Когда в «Слишком вежливом дураке» говорится: «Вот гипорхема, радостная песнь юношей и девушек, празднуется бракосочетание с землей. В каком цирке оно разыграется? Какими окажутся женщины? Какими мужчины? Одни будут вести хоровод, другие выкидывать коленца», это почти синопсис дурашливой и фольклорно-ритуальной, глубоко языческой «Невероятной свадьбы». Здесь на небывалую и безмерную сцену наш, прямо скажем, рафинированный автор выплескивает вполне бахтинско-раблезианский карнавал (ранее уже поставивший «Мертвым» двух своих записных скоморохов, медведя и кабана [38]), разгул низовой народной культуры, телесного низа, задорного, ершистого пола.
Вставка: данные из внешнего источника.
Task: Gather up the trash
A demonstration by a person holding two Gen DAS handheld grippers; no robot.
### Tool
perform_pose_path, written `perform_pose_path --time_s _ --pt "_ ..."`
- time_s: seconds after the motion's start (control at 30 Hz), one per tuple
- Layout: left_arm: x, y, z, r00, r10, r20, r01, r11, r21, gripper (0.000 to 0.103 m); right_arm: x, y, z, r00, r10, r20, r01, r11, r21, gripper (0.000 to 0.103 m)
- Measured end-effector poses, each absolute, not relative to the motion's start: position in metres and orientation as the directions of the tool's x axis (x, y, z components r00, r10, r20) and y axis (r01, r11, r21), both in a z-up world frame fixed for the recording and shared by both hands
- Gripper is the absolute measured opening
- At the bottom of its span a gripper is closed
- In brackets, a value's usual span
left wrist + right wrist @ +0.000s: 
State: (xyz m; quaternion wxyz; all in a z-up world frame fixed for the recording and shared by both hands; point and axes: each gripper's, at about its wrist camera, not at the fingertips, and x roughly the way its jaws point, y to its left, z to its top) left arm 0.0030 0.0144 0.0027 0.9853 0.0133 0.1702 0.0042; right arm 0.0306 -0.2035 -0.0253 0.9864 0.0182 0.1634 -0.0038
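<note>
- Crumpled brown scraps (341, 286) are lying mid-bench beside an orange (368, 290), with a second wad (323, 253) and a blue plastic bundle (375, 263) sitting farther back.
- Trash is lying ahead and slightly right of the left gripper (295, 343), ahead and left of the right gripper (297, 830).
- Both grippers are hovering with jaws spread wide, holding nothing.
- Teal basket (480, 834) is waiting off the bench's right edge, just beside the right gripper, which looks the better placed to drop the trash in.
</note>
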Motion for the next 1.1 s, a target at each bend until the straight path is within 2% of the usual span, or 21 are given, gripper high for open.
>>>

Коллективного пола, который вершит неуемные и не вполне потребные с точки зрения культурыделишки по своим плотским обычаям.
37
С легким изумлением обнаружил, что это внятное русскому уху с полвека назад польское ругательство ныне вызывает недоумение даже у не вполне молодых людей. Поясняю: пся крев — весьма жесткий парафраз нашего «сукин сын» (не могу не сослаться в этой связи на работы Вадима Михайлина касательно выражения «ёб твою мать»).
38
Надо отметить, что хтонический по средневековым представлениям кабан являлся в то же время символом плодородия и одной из персонификаций умирающего и воскресающего бога. Вот почему в хлеву там возлежит другой, «великий кабан, владыка мира».